Git Mailing List Archive mirror
 help / color / mirror / Atom feed
* [PATCH 0/4] fix a leak with excludes_file
@ 2024-04-06 14:29 Rubén Justo
  2024-04-06 14:31 ` [PATCH 1/4] path.c: introduce strbuf_interpolate_path Rubén Justo
                   ` (4 more replies)
  0 siblings, 5 replies; 9+ messages in thread
From: Rubén Justo @ 2024-04-06 14:29 UTC (permalink / raw
  To: Git List

Having ...
	[core]
        	excludesFile = /some/global/path/.gitignore

... this triggers a leak:

	$ GIT_EDITOR=: git rebase -i HEAD
	Successfully rebased and updated detached HEAD.

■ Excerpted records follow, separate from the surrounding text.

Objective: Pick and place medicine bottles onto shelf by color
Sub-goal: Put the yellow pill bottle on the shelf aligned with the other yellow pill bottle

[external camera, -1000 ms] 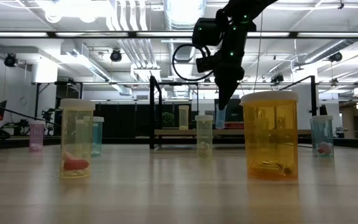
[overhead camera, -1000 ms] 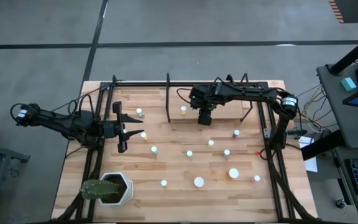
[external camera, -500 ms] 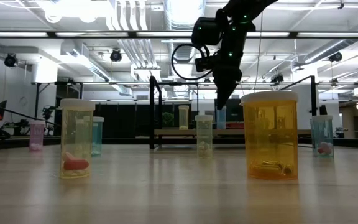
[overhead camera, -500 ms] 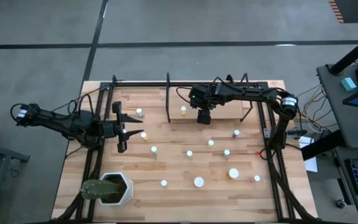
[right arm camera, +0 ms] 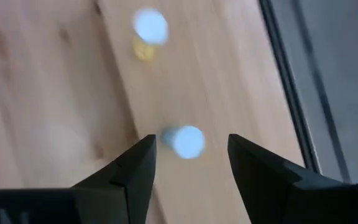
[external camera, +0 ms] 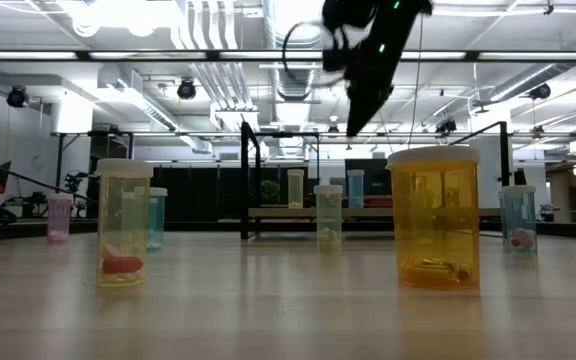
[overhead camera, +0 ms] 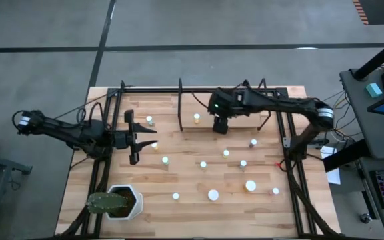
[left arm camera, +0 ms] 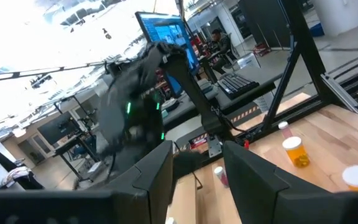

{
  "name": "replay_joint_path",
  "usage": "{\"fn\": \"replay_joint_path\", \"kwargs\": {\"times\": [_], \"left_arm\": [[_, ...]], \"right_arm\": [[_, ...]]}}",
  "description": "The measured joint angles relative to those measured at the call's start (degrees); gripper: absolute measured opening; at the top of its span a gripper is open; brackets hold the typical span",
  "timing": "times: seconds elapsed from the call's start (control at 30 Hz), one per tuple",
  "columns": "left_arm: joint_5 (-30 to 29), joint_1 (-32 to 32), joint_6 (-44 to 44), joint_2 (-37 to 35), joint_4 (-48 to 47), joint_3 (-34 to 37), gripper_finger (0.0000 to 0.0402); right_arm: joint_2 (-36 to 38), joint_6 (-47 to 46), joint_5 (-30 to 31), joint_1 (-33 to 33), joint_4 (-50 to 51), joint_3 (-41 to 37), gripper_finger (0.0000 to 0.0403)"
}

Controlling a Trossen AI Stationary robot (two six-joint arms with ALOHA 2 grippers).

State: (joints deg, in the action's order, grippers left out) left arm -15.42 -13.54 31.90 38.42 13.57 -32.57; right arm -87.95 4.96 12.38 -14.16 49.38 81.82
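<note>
My right gripper hangs open over the light-wood shelf at the table's far edge. In the right wrist view a teal bottle with a pale cap stands upright on the shelf, below the gap between the open fingers and apart from them. A yellowish bottle stands farther along the shelf. The low view shows the gripper well above the teal bottle. My left gripper is open and empty over the table's left part.
Several bottles stand loose on the tabletop, among them a wide orange one, a yellowish one and white-topped ones. A white hexagonal plant pot stands at the near left. Black bars edge the shelf.
My right gripper has set the teal bottle down on the shelf, let go of it and gone up; the bottle stays standing upright. My left gripper has shifted a little toward the table's right.
</note>
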Motion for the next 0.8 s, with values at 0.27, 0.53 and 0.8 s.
{"fn": "replay_joint_path", "kwargs": {"times": [0.27,0.53,0.8], "left_arm": [[0.0,0.0,-1.2,6.9,6.6,-0.3,0.0128],[0.0,0.0,-14.8,13.0,11.3,-1.1,0.0128],[0.0,0.5,-39.6,14.1,-14.0,-10.0,0.0128]], "right_arm": [[17.0,-1.9,-0.9,10.0,-24.9,-20.7,0.0159],[30.1,3.2,-0.8,12.6,-59.8,-43.5,0.0133],[38.1,8.5,-0.8,12.6,-71.8,-52.4,0.0114]]}}
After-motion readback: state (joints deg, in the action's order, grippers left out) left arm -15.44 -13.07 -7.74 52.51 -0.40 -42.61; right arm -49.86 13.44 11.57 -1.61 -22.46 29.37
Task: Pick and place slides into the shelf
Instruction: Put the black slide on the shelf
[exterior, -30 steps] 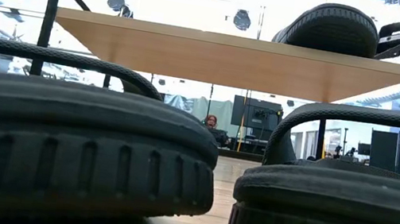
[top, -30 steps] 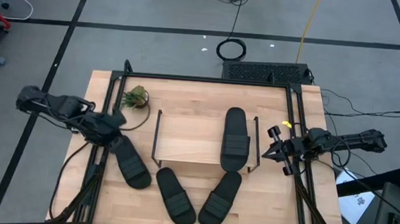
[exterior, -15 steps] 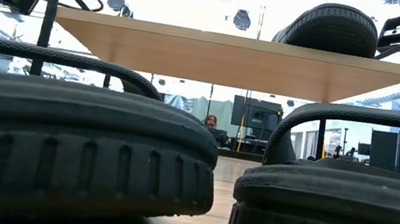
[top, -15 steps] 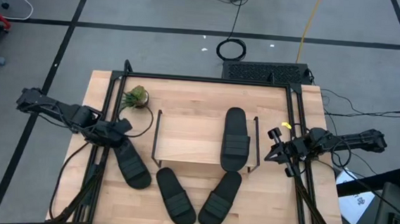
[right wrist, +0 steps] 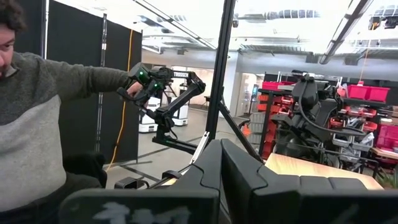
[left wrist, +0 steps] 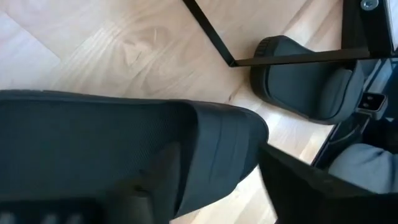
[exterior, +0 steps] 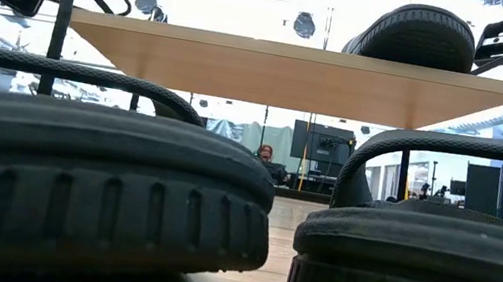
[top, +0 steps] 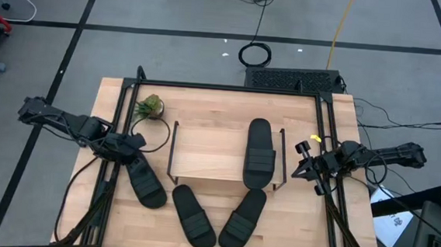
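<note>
**Left tool poised over the leftmost slide, ready to grasp.**

The left tool (top: 128,145) sits at the heel end of the slide (top: 144,182) nearest the counter's (top: 213,111) left edge, its fingers parted around nothing yet. For a clean pickup it should probably lower squarely over the sole's rim and close firmly before lifting. One slide (top: 258,153) already rests on the shelf (top: 202,157); two more (top: 194,214) (top: 243,218) lie by the front edge. The right tool (top: 305,167), shut and empty, waits beside the shelf.
</note>
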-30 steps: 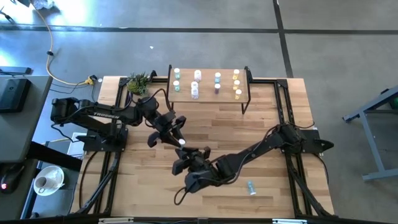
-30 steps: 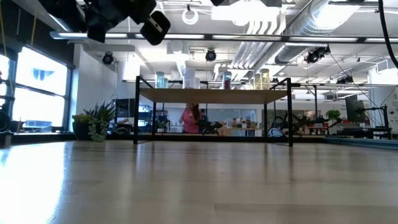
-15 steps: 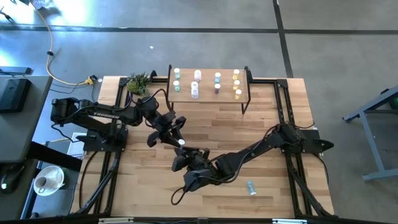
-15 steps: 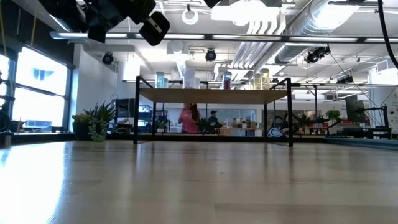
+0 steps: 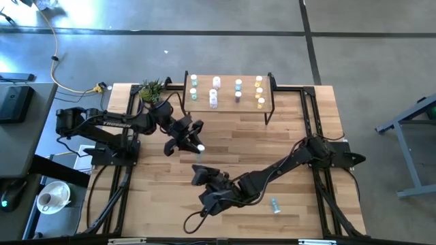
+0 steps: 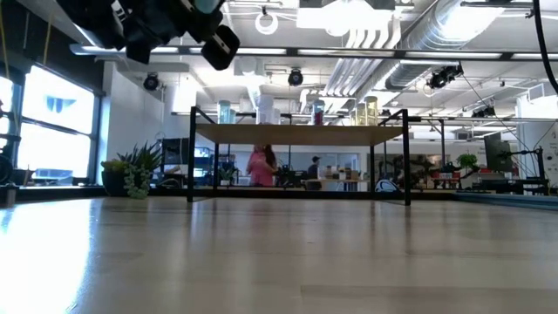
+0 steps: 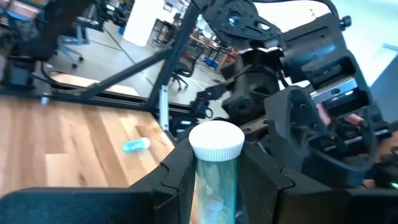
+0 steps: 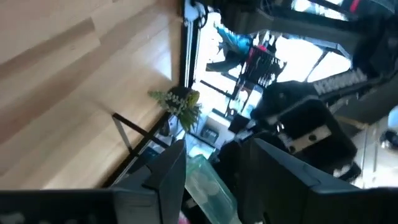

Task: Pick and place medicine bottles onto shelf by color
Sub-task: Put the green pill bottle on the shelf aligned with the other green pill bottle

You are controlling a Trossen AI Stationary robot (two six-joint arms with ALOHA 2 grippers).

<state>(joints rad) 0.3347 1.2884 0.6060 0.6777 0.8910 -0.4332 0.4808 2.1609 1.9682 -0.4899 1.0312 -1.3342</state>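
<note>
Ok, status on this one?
Left gripper shut on a white-capped bottle, mid-table. Right gripper open, near it. One loose bottle lying on the table; nothing between left gripper and shelf.

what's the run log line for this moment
left claw: shut on teal bottle, lifted | right claw: open, empty, mid-table | shelf: bottles in color rows | one bottle on table

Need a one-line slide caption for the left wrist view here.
Left gripper holds a white-capped teal bottle upright, facing the right arm; another bottle lies on the table.
</note>
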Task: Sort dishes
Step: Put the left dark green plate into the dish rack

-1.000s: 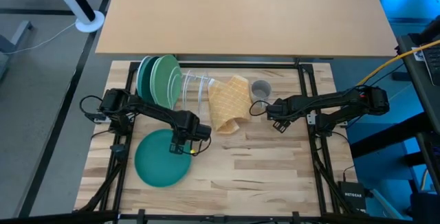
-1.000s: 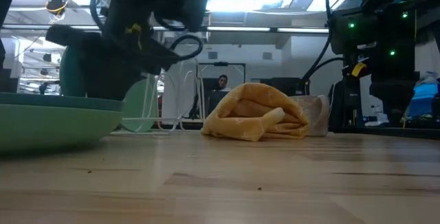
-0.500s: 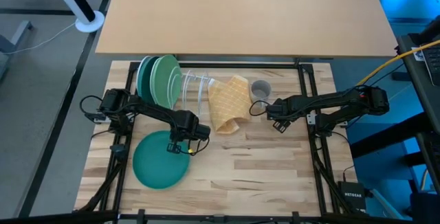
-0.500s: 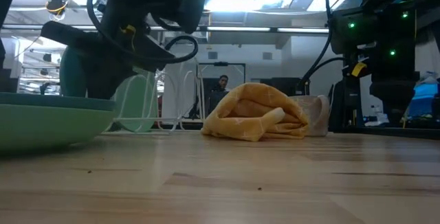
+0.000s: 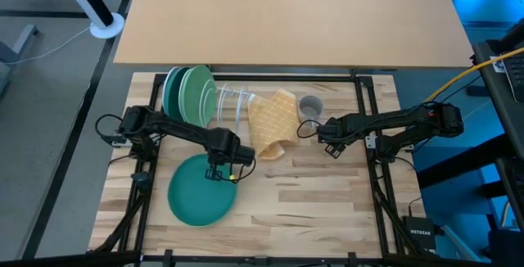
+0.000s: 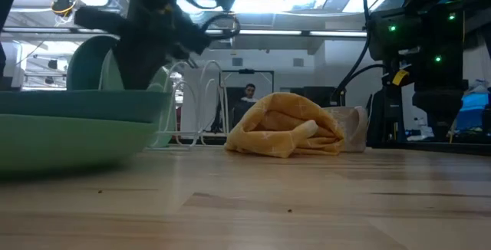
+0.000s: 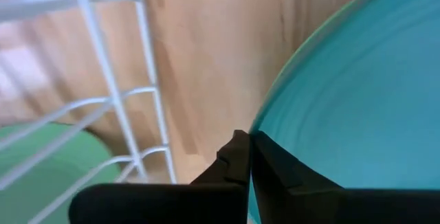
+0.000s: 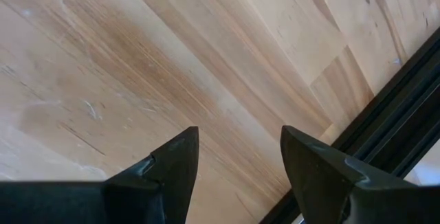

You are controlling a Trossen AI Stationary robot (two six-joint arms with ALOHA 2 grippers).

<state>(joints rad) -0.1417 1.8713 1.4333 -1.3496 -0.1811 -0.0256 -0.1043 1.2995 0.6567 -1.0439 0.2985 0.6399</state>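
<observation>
L pincer [image 5: 223, 171] clamped shut on teal plate [image 5: 201, 200] rim, plate at surface's front-left; rack [image 5: 231, 103] lies rearward. R pincer [image 5: 315, 132] agape, empty, by mug [image 5: 309, 106].

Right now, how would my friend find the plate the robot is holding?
Start at the white wire rack at the back of the wooden table. In front of it, the left end effector pinches the rim of a teal plate. Unlike the plates standing upright in the rack, this one is nearly flat.
</observation>
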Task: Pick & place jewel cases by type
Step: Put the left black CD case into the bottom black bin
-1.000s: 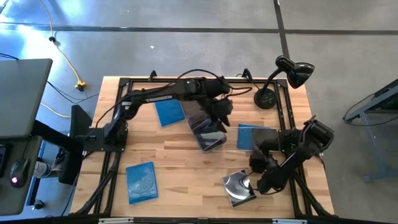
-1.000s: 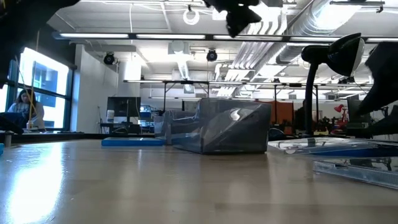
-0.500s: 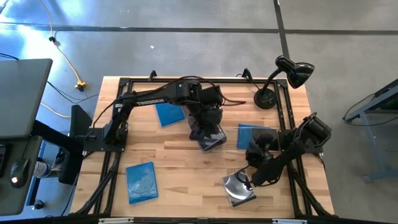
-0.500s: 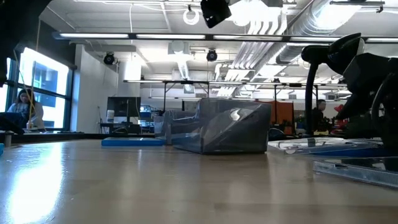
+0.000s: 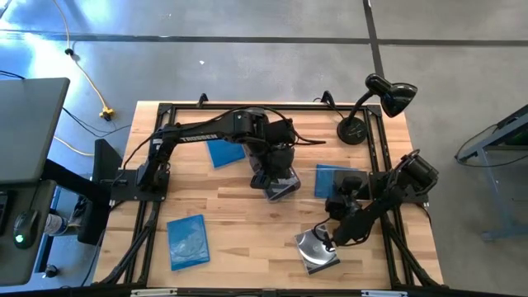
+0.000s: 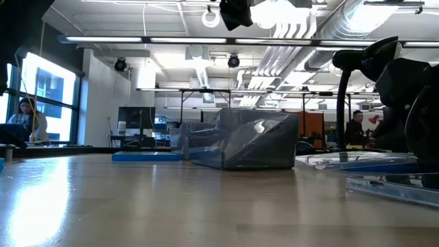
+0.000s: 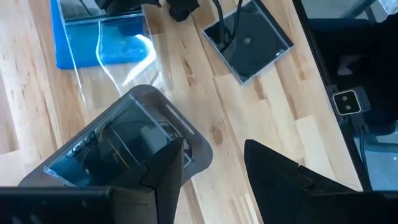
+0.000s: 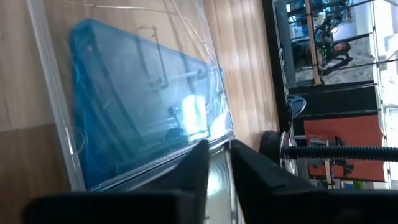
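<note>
While the high view is taken from above, the left pincer (image 5: 279,169) is seen over a grey tub (image 5: 279,183) mid-tabletop (image 5: 231,223), and the right pincer (image 5: 328,239) at a silver case (image 5: 316,249). By the left wrist view, the left fingers (image 7: 163,168) are shown apart. By the right wrist view, the right fingers (image 8: 198,163) are shown nearly together beside a blue case (image 8: 137,118).

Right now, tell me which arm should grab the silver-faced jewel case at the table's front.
The right. Its claw hangs beside the silver-faced jewel case, while the left claw is over the grey tub mid-table.
</note>
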You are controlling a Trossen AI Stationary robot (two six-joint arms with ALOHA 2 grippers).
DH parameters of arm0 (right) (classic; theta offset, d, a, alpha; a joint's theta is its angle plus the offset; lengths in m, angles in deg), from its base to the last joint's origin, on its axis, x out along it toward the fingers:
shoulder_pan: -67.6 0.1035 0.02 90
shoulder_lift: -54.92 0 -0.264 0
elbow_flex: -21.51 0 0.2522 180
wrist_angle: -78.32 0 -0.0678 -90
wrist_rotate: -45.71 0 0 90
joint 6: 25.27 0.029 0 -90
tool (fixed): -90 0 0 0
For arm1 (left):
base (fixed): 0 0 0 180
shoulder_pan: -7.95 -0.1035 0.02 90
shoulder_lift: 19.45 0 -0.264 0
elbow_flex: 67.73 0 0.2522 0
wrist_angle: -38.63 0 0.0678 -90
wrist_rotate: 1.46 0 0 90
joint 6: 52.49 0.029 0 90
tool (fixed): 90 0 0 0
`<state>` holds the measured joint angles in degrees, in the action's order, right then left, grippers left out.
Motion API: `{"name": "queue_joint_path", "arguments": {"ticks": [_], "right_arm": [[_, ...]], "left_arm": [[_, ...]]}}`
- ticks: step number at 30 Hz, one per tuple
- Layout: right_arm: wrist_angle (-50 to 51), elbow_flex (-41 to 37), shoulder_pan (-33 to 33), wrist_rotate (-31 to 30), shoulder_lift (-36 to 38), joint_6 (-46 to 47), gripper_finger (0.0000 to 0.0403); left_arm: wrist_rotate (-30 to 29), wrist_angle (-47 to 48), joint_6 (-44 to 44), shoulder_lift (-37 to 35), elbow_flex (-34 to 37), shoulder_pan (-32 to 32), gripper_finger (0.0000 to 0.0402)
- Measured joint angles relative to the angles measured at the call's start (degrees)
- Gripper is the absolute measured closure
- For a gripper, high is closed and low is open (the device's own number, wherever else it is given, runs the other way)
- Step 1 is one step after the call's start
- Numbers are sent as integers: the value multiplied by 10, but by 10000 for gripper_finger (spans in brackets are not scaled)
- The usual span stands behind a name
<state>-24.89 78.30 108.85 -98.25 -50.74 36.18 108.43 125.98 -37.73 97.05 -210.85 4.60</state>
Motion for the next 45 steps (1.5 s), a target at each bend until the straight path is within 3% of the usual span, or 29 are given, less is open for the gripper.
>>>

	=================================================================
	==...==ERROR: LeakSanitizer: detected memory leaks

	Direct leak of 60 byte(s) in 1 object(s) allocated from:
	    #0  ... in realloc 
	    #1  ... in xrealloc wrapper.c:137
	    #2  ... in strbuf_grow strbuf.c:112
	    #3  ... in strbuf_add strbuf.c:311
	    #4  ... in strbuf_addstr strbuf.h:310
	    #5  ... in interpolate_path path.c:771
	    #6  ... in git_config_pathname config.c:1352
	    #7  ... in git_default_core_config config.c:1588
	    #8  ... in git_default_config config.c:1791
	    #9  ... in rebase_config builtin/rebase.c:801
	    #10 ... in configset_iter config.c:2161
	    #11 ... in repo_config config.c:2540
	    #12 ... in git_config config.c:2663
	    #13 ... in cmd_rebase builtin/rebase.c:1187
	    #14 ... in run_builtin git.c:469
	    #15 ... in handle_builtin git.c:724
	    #16 ... in run_argv git.c:788
	    #17 ... in cmd_main git.c:923
	    #18 ... in main common-main.c:62

It happens because we parse twice the configuration: 

	$ GIT_EDITOR=: gdb --ex "break git_config" --ex "run" --args git rebase -i HEAD
	(gdb) bt
	#0  git_config () at config.c:2663
	#1  ... in cmd_rebase () at builtin/rebase.c:1187
	#2  ... in run_builtin () at git.c:469
	#3  ... in handle_builtin () at git.c:724
	#4  ... in run_argv () at git.c:788
	#5  ... in cmd_main () at git.c:923
	#6  ... in main () at common-main.c:62
	(gdb) c
	(gdb) bt
	#0  git_config () at config.c:2663
	#1  ... in sequencer_init_config () at sequencer.c:291
	#2  ... in get_replay_opts () at builtin/rebase.c:161
	#3  ... in do_interactive_rebase () at builtin/rebase.c:271
	#4  ... in run_sequencer_rebase () at builtin/rebase.c:339
	#5  ... in run_specific_rebase () at builtin/rebase.c:705
	#6  ... in cmd_rebase () at builtin/rebase.c:1830
	#7  ... in run_builtin () at git.c:469
	#8  ... in handle_builtin () at git.c:724
	#9  ... in run_argv () at git.c:788
	#10 ... in cmd_main () at git.c:923
	#11 ... in main () at common-main.c:62

We call twice to git_config(): first to get the main git-branch(1) options,
and second to get the ones related to the sequencer.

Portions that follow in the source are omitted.